I.e. If we are changing a column's type, but another unrelated migration dies before the post-migrations are run, and we attempt to rollback, we will get an error like this.
Problem 2
We test rollbacks in CE and EE with this section in gitlab-ci.yml
:
.db-rollback: &db-rollback
<<: *dedicated-runner
<<: *except-docs
<<: *pull-cache
stage: test
script:
- bundle exec rake db:rollback STEP=120
- bundle exec rake db:migrate
It happened today that this job rolled back 120 steps, including this down
method in a post-migration:
rename_column_concurrently :web_hooks, :job_events, :build_events
But 120 steps was not far enough to run the down
method of the corresponding migration:
cleanup_concurrent_column_rename :web_hooks, :job_events, :build_events
So during bundle exec rake db:migrate
, it got the error:
bundle exec rake db:migrate
rake aborted!
StandardError: An error has occurred, all later migrations canceled:
PG::UndefinedObject: ERROR: trigger "trigger_688beaaec90d" for table "web_hooks" does not exist
: DROP TRIGGER trigger_688beaaec90d ON web_hooks
The error occurred during the up
method of the post-migration:
cleanup_concurrent_column_rename :web_hooks, :build_events, :job_events
As you can see, build_events
and job_events
are flipped, since the up
method of this post-migration was never intended to cleanup its own down
method.
So the db-rollback
job can fail just because it happened to rollback to in-between a migration and its corresponding post-migration.
Solutions
It would be ideal if we could make each migration or post-migration individually reversible. For example, cleanup_concurrent_column_rename
could check whether it needs to clean up the result of rename_column_concurrently :table, :foo, :bar
, or rename_column_concurrently :table, :bar, :foo
.
Effectively doing:
class RenameWebHooksBuildEventsToJobEvents < ActiveRecord::Migration
include Gitlab::Database::MigrationHelpers
DOWNTIME = false
disable_ddl_transaction!
def up
rename_column_concurrently :web_hooks, :build_events, :job_events
end
def down
if build_events_was_renamed_to_job_events?

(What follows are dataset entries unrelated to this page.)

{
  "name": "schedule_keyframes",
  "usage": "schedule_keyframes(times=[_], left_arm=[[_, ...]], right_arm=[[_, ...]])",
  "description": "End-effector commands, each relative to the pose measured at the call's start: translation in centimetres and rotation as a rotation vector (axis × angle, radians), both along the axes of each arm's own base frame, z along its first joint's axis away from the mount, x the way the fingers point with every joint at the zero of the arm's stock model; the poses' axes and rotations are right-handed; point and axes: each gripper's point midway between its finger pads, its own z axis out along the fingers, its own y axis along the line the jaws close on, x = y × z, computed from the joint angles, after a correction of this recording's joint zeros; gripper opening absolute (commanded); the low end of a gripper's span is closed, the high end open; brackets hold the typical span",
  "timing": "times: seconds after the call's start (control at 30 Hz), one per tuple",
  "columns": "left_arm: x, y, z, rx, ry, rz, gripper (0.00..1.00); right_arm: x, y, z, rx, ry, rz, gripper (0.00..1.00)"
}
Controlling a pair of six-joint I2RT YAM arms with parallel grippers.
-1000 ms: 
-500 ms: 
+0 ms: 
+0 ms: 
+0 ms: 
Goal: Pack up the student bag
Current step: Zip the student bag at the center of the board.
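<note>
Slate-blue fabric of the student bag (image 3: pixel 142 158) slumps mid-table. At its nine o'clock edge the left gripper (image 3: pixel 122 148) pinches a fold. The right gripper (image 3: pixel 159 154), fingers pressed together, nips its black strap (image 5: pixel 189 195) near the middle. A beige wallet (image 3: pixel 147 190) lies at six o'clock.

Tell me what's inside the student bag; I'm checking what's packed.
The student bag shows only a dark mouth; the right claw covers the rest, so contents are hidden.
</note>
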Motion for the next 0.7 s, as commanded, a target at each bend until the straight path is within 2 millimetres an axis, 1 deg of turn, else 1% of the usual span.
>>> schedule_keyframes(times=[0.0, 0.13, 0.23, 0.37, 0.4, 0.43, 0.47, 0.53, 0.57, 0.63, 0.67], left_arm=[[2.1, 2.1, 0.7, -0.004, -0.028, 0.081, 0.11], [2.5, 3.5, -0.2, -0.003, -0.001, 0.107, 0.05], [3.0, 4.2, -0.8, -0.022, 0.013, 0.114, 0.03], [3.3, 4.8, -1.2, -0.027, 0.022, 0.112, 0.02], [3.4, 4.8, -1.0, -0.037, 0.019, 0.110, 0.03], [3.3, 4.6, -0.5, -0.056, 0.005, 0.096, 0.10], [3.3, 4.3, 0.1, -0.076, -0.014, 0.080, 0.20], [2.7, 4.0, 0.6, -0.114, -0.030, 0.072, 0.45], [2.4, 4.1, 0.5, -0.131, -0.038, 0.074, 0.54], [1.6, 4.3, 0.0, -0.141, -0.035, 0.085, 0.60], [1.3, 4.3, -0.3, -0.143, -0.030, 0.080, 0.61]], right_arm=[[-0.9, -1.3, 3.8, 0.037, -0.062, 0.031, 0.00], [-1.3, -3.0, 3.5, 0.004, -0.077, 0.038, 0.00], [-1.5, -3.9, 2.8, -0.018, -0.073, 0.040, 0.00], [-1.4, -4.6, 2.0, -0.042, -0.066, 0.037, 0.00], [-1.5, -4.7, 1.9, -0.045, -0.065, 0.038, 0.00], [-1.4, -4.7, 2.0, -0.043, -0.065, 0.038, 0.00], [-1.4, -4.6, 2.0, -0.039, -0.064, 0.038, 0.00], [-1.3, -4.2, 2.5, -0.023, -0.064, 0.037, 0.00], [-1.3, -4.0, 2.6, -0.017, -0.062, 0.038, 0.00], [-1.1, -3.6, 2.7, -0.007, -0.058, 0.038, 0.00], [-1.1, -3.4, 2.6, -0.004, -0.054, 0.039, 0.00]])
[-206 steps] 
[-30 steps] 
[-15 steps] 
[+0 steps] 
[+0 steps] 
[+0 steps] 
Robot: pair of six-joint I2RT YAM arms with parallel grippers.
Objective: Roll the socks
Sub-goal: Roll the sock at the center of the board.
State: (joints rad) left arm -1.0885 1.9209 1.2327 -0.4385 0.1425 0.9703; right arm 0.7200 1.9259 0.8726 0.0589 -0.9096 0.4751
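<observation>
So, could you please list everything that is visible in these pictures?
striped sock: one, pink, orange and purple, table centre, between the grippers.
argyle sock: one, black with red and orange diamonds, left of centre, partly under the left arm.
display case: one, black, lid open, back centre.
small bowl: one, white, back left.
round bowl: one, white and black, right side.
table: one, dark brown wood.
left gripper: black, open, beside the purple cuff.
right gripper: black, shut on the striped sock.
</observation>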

cleanup_concurrent_column_rename :web_hooks, :build_events, :job_events
else
cleanup_concurrent_column_rename :web_hooks, :job_events, :build_events
end
end
end
and
class CleanupRenameWebHooksBuildEventsToJobEvents < ActiveRecord::Migration
include Gitlab::Database::MigrationHelpers
DOWNTIME = false
disable_ddl_transaction!
def up
if build_events_was_renamed_to_job_events?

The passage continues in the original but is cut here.